Help finding radius for the torque

  1. Dec 16, 2012 #1
    1. The problem statement, all variables and given/known data
    PnLnY.png


    2. Relevant equations
    Torque = Force * radius * sin(angle)


    3. The attempt at a solution

    wWVKm.png

    I am trying to find the radius for the torque of the cable, but I can't seem to use any trig to solve for that side in terms of L.
     
  2. jcsd
  3. Dec 16, 2012 #2
    The radius is L,
    you do not need any trigonometry.
    remember, radius (when referring to torque) is defined as the distance from the pivot point to the point that the force is acting on - in other words - L.
     
  4. Dec 16, 2012 #3
    The pivot point to the point that the force is acting on is marked in my diagram by 'R'. I don't see how R = L
     
  5. Dec 16, 2012 #4
    The wire is pulling on the beam with a tension, this is the force in question. The point that you have marked as the point that the force is acting upon is on the wire itself. In order to cause a torque on the beam the force must be acting on the beam itself, not the wire.
     
  6. Dec 16, 2012 #5
    I don't understand what you are saying. The force of the Tension is acting on the beam. The axis of rotation is the hinge. So, we need the distance from the Tension to the axis of rotation. To do that, we use the perpendicular distance created from the axis of rotation to the Tension.
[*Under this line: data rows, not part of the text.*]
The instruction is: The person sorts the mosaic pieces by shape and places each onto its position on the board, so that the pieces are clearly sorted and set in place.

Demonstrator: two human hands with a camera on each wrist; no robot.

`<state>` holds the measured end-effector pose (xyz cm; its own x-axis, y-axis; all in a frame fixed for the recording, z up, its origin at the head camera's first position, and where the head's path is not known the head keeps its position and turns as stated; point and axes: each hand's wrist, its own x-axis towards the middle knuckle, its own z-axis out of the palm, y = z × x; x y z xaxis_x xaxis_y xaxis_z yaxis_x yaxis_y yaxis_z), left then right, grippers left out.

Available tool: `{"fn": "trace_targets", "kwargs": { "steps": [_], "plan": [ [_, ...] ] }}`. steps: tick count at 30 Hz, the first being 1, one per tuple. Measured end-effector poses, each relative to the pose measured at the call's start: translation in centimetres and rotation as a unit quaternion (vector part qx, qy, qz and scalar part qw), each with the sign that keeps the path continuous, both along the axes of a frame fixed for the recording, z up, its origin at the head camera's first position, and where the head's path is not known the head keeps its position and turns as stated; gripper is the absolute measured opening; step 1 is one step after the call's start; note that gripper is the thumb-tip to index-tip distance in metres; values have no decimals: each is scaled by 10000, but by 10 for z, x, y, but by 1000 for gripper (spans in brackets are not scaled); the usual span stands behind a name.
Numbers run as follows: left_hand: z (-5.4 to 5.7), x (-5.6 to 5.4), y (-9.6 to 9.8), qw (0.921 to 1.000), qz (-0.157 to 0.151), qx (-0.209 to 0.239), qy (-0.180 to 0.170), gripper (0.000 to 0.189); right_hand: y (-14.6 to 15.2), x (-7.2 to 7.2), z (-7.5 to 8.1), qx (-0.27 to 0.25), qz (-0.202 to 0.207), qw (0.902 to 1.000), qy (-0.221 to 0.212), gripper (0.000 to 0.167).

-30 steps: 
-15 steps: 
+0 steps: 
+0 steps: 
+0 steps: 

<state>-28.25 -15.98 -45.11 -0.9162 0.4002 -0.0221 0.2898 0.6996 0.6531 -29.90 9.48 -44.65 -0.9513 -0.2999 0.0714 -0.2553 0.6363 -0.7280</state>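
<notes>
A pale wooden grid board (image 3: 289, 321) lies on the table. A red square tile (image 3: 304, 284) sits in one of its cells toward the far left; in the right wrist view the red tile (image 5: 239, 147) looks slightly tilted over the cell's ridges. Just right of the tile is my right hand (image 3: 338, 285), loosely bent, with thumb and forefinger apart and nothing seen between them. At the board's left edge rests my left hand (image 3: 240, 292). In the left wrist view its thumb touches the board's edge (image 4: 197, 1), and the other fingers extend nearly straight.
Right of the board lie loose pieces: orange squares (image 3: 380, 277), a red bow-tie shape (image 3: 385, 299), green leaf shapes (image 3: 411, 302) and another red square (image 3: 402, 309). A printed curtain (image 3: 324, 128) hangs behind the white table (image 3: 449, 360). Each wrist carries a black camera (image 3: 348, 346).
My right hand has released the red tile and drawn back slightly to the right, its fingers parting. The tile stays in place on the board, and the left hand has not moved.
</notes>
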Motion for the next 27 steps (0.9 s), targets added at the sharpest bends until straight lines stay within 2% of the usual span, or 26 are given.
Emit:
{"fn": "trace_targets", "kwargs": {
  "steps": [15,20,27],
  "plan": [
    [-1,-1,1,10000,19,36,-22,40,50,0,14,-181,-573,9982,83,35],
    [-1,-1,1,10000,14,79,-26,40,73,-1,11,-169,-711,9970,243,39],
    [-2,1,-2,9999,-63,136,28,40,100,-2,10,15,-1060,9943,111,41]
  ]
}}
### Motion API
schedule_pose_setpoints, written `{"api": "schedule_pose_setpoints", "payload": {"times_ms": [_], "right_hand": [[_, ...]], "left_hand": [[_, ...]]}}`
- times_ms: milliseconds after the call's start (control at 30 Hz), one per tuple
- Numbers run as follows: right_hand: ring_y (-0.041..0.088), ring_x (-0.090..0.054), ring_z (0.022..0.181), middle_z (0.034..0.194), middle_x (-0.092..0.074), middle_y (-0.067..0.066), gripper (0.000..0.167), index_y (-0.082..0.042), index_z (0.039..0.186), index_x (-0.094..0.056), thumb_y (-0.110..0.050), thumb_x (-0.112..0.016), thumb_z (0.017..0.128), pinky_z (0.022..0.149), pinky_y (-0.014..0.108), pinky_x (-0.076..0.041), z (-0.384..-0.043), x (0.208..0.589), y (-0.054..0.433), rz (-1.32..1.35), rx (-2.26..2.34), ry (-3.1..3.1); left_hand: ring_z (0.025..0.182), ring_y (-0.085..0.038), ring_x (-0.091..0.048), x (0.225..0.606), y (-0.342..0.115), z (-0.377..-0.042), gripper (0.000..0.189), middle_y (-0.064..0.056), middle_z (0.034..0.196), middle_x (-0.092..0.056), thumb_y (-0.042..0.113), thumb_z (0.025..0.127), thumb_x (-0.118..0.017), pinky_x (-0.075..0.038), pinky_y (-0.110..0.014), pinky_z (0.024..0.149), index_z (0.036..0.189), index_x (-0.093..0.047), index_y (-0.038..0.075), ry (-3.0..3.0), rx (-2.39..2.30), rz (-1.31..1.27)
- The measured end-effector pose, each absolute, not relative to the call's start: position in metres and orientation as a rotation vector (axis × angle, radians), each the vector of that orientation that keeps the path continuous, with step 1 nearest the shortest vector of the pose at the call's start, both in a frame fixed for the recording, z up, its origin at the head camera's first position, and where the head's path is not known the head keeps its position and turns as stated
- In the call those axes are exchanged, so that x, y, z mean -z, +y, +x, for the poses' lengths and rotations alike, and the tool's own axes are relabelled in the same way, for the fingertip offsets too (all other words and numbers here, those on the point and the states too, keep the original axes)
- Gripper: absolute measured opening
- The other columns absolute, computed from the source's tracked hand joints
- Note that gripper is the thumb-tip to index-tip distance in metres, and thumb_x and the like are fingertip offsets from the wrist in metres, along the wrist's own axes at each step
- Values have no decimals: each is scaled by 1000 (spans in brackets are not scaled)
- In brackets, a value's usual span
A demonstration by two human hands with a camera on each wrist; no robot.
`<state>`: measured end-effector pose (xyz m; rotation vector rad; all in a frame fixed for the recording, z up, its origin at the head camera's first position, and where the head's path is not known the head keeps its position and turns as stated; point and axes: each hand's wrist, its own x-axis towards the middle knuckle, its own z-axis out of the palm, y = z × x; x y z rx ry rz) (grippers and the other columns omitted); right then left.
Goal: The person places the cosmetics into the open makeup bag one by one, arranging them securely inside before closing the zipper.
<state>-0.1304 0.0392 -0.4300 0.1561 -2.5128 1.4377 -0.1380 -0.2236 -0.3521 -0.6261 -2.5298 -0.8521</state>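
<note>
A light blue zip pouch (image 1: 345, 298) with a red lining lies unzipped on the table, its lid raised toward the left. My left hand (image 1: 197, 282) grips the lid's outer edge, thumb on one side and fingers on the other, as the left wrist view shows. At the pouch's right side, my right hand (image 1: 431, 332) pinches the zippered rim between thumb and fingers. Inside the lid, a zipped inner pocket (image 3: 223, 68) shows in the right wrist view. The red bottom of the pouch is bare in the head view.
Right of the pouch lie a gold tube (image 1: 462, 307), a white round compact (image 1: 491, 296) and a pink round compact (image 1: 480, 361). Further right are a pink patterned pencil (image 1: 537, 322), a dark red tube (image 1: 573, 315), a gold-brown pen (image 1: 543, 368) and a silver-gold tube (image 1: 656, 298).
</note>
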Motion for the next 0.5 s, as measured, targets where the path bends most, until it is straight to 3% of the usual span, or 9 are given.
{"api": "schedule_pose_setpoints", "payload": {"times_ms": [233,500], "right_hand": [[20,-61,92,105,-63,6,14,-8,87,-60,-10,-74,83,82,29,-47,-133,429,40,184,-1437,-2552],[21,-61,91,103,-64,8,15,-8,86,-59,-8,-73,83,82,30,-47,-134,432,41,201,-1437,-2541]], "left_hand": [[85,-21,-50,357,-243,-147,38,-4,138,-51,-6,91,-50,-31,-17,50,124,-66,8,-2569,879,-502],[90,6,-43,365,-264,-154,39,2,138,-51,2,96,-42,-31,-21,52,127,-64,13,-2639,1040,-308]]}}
Isn't that what we want?
     
  7. Dec 16, 2012 #6

    TSny

    User Avatar
    Homework Helper
    Gold Member

    You have a right triangle where L is the hypotenuse and R is the side opposite the 30-degree angle. What trig function relates side opposite and hypotenuse?
     
  8. Dec 16, 2012 #7
    Ah, I see the sine function now. Thanks
     
Know someone interested in this topic? Share this thread via Reddit, Google+, Twitter, or Facebook




Similar Discussions: Help finding radius for the torque
  1. Find the torque help (Replies: 3)

Loading...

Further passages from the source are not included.